Insomma, un partito che sa guardare ai bisogni del Paese e ascoltare le richieste dei cittadini, come lo immagina anche il presidente del Consiglio Regionale Mauro Laus: «Mi aspetto un Renzi più inclusivo, non come cambiamento di rotta, ma cambiamento di modalità comportamentali per essere più in sintonia con chi è veramente in difficoltà. Per farlo però non bastano parole e i buoni propositi, ma bisogna tradurre tutto in azione. Bisogna mandare messaggi per far capire che le cose possono cambiare».

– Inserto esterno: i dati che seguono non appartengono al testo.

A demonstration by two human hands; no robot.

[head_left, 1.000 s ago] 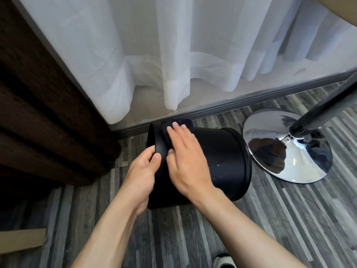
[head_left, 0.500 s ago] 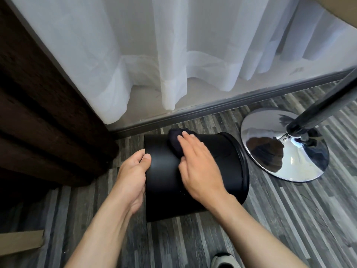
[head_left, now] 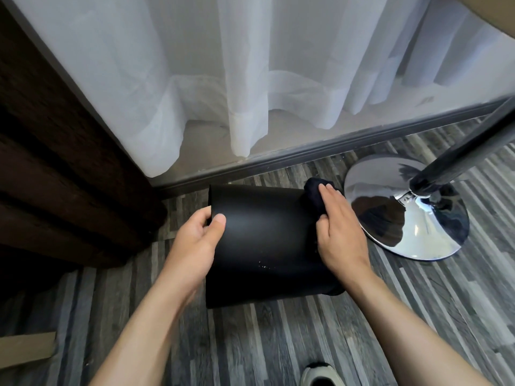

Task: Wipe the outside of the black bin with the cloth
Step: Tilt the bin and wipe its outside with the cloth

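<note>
The black bin (head_left: 264, 240) lies on its side on the grey plank floor, its round wall facing up. My left hand (head_left: 195, 243) grips its left end, thumb on the wall and fingers hidden behind the edge. My right hand (head_left: 338, 232) presses a dark cloth (head_left: 312, 193) flat against the bin's right end; only a bunched part of the cloth shows beyond my fingers. A few pale specks mark the wall near the bin's lower middle.
A chrome round stand base (head_left: 409, 207) with a dark pole (head_left: 468, 151) sits just right of the bin. White curtains (head_left: 250, 79) hang behind, above a grey floor rail (head_left: 320, 151). Dark wooden furniture (head_left: 55, 162) stands at left. A shoe tip (head_left: 320, 374) shows below.
My right hand has slid the cloth along the bin's wall from its left end to its right end. The bin has turned a little under my left hand.
</note>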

Presente al Lingotto anche il senatore Mauro Maria Marino ha parlato di un «partito pensante, sintesi tra partito pedante e partito leggero. Anche la formula è ottima: il fatto che ci siano momenti condivisi e seminari sarà il modo giusto per sentirsi squadra. È la via per costruire un nuovo percorso sia per il partito, sia per il Paese. Non dobbiamo aumentare le spaccature: ora è il momenti del confronto, poi ci sarà quello del dialogo. Il punto non sono i personalismi, ma il Paese e per quello dovremmo marciare uniti».
Della stessa opinione anche Matteo Orfini, che vede nel Pd un partito che « deve ambire a rappresentare la maggioranza degli italiani. Quindi, bisogna essere inclusivi, ma su una linea chiara. Non possiamo vivere in un congresso permanente. Ora abbiamo tre ottimi candidati che si devono confrontare sul merito dei problemi, uno di loro vincerà e dovrà essere sostenuto da tutto il partito e non vivere nella situazione che abbiamo visto negli ultimi anni. Sono ottimista sul Pd, che resta la più grande forza della sinistra europea e questa è una grande responsabilità che dobbiamo saper interpretare al meglio».
Dunque, un Pd che guarda al Paese reale, come sostiene anche Dario Nardella, sindaco di Firenze: «Penso che sarà una bella sfida e non vedo l’ora che si parli di cose concrete, di contenuti, di valori ma anche di politiche e di proposte. C’è bisogno di ascoltare e di parlare al Paese reale».